■ **Problem**
Below are lines of data, and only some are wanted. Please repeat exactly those from the line that has "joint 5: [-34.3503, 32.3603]" through the line that has "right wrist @".

------ Information supplied

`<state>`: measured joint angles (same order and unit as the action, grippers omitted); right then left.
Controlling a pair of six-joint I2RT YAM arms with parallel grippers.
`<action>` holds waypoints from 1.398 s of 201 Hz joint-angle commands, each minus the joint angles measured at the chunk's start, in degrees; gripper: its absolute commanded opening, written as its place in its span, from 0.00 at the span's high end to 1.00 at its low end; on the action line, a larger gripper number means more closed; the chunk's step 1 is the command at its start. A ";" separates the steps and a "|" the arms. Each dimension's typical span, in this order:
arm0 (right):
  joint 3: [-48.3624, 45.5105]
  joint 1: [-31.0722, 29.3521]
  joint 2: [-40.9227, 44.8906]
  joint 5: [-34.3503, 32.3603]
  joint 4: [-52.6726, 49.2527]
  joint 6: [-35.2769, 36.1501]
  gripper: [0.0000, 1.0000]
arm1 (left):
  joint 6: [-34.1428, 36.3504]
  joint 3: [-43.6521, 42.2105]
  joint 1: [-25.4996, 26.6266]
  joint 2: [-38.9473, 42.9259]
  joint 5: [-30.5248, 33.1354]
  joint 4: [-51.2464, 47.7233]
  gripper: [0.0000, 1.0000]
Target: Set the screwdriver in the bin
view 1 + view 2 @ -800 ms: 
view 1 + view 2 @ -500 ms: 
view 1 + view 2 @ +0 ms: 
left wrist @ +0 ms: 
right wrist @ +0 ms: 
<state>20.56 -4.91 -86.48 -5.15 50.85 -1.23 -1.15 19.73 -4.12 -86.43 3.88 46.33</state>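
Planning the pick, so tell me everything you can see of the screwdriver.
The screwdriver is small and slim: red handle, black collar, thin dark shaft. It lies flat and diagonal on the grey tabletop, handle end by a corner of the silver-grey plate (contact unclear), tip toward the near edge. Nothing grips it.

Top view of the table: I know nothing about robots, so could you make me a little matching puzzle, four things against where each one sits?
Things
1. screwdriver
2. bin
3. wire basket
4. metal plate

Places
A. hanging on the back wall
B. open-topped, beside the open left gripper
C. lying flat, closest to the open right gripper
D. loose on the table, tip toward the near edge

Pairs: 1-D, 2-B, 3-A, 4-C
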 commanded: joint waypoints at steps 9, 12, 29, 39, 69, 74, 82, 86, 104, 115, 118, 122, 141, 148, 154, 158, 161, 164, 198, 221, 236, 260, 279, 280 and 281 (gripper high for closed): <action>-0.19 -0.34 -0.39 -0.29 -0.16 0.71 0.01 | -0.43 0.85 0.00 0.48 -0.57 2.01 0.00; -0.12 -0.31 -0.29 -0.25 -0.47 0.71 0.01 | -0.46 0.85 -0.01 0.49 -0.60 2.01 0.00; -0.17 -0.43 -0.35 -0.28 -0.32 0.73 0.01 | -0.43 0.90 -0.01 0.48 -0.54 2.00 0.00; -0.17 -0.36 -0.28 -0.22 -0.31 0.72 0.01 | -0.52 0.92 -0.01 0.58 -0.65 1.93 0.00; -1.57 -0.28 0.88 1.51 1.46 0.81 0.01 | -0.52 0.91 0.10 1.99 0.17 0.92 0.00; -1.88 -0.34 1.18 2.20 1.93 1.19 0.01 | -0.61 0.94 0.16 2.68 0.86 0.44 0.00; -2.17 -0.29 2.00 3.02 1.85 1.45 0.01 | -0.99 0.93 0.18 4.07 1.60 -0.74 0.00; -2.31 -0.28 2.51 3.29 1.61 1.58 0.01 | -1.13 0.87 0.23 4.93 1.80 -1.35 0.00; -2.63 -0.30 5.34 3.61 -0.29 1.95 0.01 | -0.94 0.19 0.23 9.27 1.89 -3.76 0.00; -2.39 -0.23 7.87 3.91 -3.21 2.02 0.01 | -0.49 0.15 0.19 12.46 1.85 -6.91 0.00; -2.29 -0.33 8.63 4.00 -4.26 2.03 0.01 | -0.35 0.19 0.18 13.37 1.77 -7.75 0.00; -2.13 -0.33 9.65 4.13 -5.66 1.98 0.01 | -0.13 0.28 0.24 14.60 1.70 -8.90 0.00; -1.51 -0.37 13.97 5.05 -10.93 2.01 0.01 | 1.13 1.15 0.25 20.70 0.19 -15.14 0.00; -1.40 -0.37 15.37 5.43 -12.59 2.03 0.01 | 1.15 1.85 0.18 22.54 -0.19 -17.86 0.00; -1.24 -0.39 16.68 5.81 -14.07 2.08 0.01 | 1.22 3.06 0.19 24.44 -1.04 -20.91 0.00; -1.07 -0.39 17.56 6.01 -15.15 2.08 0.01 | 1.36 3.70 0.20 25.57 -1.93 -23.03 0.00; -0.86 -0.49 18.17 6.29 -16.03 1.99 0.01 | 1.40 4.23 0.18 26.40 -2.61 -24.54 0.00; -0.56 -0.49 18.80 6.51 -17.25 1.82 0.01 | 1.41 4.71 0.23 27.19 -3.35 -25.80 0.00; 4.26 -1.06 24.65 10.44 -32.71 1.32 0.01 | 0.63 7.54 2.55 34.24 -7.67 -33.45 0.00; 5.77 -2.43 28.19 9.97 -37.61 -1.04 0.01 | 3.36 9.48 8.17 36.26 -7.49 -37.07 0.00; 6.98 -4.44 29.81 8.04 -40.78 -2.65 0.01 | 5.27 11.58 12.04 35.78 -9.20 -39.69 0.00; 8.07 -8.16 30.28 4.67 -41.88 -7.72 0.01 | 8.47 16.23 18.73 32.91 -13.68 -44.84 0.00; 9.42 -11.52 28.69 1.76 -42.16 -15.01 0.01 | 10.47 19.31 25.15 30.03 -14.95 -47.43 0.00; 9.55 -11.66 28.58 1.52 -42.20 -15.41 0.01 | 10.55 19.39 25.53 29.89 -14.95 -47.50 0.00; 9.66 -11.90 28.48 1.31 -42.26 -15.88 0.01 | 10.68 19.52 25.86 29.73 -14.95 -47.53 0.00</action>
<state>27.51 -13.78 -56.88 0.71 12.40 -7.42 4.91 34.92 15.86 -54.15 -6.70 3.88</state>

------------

■ **Response area**
  joint 5: [-34.3503, 32.3603]
  joint 4: [-52.6726, 49.2527]
  joint 6: [-35.2769, 36.1501]
  gripper: [0.0000, 1.0000]
arm1 (left):
  joint 6: [-34.1428, 36.3504]
  joint 3: [-43.6521, 42.2105]
  joint 1: [-25.4996, 26.6266]
  joint 2: [-38.9473, 42.9259]
  joint 5: [-30.5248, 33.1354]
  joint 4: [-51.2464, 47.7233]
  gripper: [0.0000, 1.0000]
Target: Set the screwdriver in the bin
view 1 + view 2 @ -800 ms: 
view 1 + view 2 @ -500 ms: 
view 1 + view 2 @ +0 ms: 
left wrist @ +0 ms: 
right wrist @ +0 ms: 

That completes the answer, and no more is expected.